Supersessionism as Identity Theft
This fits into a broader theological pattern: supersessionism. Both Christianity and Islam claim to inherit the covenant, land, and God of Israel while simultaneously dismissing or distorting Judaism.
- Christianity asserts that the “New Covenant” supersedes Sinai.
- Islam asserts that the Torah and Gospel were corrupted, with the Qur’an restoring the true revelation.
Both require the same maneuver: to appropriate Jewish ancestry and legitimacy while denying Jews their ongoing role.
As I argued in The Metaphysical Root of Antisemitism and Ziophobia, supersessionism is not merely theology — it is theft: of prophets, of covenants, of history, and even of God Himself. The Jewish people become an intolerable presence because they are the living contradiction to the replacement story.
The “Arab–Ishmael” myth is one of the earliest examples of this theft: a claim to Abrahamic descent designed to establish legitimacy where none existed.
The “Palestinian” Narrative: A Modern Parallel
The same pattern reappears in modern times. The notion of a distinct “Palestinian” nation is not an ancient truth but a 20th-century invention, gaining force only after 1967. The Soviet Union actively supported its promotion, while local Arab leaders enforced it through propaganda and terror.
Like the “Ishmael” myth, the “Palestinian” identity was hammered into being through relentless repetition until it became “obvious.” Its fluid genealogy — Canaanites one day, Philistines the next, sometimes Israelites, Phoenicians, or Amalekites — reveals its purpose: not historical accuracy, but a supersessionist claim to indigeneity and legitimacy.
As a result, many now believe that “Arab–Palestinians” are the most ancient people on earth, never displaced and eternally rooted — while Jews are recast as recent intruders.

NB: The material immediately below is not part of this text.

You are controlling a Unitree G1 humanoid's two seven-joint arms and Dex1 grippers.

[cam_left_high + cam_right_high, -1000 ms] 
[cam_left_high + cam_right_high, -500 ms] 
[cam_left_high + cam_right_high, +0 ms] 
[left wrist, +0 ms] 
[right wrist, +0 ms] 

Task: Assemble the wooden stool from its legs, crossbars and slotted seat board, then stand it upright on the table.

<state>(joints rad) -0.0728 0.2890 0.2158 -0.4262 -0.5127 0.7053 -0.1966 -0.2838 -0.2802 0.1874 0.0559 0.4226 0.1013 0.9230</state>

This inversion mirrors the earlier theological theft: the erasure of Jewish continuity by those seeking to appropriate it.
This modern fabrication has been formally challenged in the Palestinian Identity Manifesto and its accompanying Petition, which document the ideological construction of this identity and expose it as a recent invention rather than an ancient lineage.
The Manifesto underscores that the “Arab–Palestinian” identity, as widely understood today, is a political and cultural fabrication, not a historical fact, mirroring the same pattern of retroactive legitimacy seen in the “Arab–Ishmael” narrative.
Why Exposing These Myths Matters
Skeptics may dismiss these narratives as harmless mythmaking. But myths repeated with authority and enforced through violence twist reality. The “Arab–Ishmael” story, though absent from Jewish sources, has been repeated for so long that even some Jews assume it to be true. At the same time, in Israel, Arabs are often mockingly called “cousins”—a sarcastic nod to the persistence of this unfounded belief. Meanwhile, the “Arab–Palestinian” identity, though less than a century old, is now treated by global institutions as an eternal fact.
To confront such deceptions, one must return to the sources. The Torah and Talmud do not equate Arabs with Ishmael. The archaeological and historical record does not support a continuous “Arab–Palestinian” nation. These myths were created by others — Christianity, Islam, modern political movements — each seeking to replace Jewish identity with their own.
Recognizing this pattern is not merely an act of historical clarification. It is a defense of authenticity against the endless cycle of identity theft.
Conclusion
The “Arab–Ishmael” narrative and the “Arab–Palestinian” narrative may seem different in age and form, but both belong to the same genre: fabricated legitimacy through supersessionist appropriation. They remind us how powerful repetition can be in distorting perception — and how essential it is to hold fast to original sources and historical truth.
In the end, the Jewish people themselves remain the decisive fact. Their continuity, survival, and return are the living refutation of every replacement story.